- Problem details: I need only the number of lines in this data that contain the string "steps".

Records contained in a dataset
◇ ◇ ◇
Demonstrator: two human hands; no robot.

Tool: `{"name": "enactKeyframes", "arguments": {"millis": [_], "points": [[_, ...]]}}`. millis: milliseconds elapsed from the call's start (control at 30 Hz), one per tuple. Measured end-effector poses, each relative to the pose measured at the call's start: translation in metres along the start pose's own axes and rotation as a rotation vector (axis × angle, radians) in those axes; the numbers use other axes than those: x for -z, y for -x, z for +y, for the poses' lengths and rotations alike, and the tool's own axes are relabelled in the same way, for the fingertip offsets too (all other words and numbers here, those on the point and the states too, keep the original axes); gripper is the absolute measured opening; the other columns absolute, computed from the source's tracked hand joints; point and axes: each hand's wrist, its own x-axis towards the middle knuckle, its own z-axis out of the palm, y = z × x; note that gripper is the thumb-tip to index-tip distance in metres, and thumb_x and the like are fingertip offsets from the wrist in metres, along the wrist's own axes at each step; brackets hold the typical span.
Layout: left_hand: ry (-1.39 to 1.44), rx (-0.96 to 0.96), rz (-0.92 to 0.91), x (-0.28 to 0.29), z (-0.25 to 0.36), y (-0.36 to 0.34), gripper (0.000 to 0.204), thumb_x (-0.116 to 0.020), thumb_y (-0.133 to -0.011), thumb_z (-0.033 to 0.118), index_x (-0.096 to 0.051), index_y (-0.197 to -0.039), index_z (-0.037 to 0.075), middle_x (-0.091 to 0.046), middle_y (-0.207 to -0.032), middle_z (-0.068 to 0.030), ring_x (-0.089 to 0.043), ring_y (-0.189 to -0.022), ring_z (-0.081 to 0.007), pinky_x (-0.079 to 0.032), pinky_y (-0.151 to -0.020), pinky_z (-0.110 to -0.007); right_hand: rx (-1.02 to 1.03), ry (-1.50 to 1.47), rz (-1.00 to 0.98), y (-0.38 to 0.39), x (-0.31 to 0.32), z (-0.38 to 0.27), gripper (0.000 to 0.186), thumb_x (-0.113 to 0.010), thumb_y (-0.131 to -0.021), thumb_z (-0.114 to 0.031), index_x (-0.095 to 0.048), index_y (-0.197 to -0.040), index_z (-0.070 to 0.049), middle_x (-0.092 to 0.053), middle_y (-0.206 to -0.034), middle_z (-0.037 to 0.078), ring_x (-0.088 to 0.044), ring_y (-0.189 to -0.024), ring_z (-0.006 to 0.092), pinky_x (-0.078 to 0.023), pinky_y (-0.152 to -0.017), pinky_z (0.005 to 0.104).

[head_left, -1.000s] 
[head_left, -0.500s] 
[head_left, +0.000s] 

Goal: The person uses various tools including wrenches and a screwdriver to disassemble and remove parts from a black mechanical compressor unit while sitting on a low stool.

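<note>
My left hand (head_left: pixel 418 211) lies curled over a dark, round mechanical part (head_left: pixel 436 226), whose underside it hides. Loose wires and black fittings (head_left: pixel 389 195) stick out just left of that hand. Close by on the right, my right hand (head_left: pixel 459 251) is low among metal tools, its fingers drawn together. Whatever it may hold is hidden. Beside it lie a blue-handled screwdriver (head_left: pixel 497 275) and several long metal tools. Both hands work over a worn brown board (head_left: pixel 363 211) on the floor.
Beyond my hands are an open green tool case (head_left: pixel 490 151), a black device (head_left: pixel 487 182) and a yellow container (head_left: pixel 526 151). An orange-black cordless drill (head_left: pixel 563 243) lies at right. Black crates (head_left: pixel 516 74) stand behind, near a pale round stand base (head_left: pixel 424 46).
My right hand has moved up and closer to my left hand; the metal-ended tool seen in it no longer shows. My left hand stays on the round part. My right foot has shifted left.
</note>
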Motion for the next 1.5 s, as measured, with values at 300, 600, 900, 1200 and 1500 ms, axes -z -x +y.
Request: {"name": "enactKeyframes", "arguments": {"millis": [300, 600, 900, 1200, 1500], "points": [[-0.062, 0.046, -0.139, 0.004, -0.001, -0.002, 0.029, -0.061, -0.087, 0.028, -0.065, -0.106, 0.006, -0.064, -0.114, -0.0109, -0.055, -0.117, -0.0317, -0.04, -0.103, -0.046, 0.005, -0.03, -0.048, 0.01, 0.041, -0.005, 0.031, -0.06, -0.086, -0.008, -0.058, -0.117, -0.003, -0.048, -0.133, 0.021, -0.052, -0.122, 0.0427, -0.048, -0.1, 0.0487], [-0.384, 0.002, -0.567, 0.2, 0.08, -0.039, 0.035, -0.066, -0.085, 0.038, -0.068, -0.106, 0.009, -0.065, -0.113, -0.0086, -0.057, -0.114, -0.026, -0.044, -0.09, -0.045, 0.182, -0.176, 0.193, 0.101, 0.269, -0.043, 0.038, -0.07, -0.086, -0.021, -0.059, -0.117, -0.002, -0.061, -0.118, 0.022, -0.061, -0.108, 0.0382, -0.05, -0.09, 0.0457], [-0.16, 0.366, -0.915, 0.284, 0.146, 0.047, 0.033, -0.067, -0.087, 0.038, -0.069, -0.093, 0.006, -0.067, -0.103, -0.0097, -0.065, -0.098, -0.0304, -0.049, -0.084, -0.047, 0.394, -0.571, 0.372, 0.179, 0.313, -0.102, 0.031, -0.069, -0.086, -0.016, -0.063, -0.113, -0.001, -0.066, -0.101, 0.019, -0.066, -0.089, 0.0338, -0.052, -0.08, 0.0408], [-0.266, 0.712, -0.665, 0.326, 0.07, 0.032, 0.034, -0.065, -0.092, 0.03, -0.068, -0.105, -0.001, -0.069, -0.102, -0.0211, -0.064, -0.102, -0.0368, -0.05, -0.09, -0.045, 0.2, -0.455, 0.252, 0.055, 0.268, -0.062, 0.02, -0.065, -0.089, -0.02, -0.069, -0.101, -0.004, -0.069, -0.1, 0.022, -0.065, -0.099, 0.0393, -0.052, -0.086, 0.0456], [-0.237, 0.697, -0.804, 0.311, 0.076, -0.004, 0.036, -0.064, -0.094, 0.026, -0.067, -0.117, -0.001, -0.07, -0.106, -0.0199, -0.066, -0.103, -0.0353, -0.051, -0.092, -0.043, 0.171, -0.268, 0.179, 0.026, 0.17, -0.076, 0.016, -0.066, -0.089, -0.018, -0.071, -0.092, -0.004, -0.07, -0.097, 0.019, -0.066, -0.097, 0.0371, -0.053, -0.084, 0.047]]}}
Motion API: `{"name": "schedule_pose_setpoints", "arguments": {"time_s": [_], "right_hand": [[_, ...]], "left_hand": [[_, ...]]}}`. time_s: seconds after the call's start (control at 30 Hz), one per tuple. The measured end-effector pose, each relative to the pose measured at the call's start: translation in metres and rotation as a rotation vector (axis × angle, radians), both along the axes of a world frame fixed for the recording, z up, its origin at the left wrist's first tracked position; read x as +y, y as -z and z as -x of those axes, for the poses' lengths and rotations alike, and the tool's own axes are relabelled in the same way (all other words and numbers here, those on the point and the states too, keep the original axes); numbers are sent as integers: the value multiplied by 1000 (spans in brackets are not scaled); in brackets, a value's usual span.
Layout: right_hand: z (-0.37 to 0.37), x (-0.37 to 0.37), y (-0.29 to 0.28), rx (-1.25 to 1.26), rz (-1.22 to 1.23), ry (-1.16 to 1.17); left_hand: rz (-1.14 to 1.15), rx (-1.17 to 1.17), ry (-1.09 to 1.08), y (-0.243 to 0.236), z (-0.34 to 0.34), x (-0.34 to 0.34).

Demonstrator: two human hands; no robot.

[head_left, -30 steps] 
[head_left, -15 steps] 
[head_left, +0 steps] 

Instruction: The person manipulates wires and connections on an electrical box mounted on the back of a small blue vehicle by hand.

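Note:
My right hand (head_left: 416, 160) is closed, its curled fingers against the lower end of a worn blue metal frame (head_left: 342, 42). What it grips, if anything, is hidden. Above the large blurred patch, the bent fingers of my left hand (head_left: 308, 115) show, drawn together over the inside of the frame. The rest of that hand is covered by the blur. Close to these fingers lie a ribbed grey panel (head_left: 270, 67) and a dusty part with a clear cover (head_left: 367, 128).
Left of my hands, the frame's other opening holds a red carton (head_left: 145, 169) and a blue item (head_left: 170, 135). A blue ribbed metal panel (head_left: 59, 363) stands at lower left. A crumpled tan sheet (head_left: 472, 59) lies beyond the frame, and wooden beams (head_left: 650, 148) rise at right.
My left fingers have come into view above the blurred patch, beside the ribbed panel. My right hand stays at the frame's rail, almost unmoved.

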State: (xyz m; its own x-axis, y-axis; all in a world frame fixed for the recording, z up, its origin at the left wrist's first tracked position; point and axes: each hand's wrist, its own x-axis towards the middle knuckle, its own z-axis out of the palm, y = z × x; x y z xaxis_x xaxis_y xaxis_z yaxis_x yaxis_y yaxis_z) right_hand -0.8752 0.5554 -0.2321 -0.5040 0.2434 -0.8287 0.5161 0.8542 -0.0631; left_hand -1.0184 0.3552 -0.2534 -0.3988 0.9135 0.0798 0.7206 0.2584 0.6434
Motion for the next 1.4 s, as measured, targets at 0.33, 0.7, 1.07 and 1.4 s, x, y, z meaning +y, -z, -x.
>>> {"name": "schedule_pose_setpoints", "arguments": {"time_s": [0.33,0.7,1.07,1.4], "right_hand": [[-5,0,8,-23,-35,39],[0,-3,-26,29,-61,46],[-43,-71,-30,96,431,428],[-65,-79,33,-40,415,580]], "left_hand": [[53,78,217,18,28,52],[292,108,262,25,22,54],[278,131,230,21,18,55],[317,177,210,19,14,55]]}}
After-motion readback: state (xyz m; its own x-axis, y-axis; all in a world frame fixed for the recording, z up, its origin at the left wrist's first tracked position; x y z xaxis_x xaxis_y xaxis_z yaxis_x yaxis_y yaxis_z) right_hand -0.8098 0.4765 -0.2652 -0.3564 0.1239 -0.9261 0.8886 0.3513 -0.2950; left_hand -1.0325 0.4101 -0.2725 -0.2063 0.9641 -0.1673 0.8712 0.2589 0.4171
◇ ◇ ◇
- Your response: 3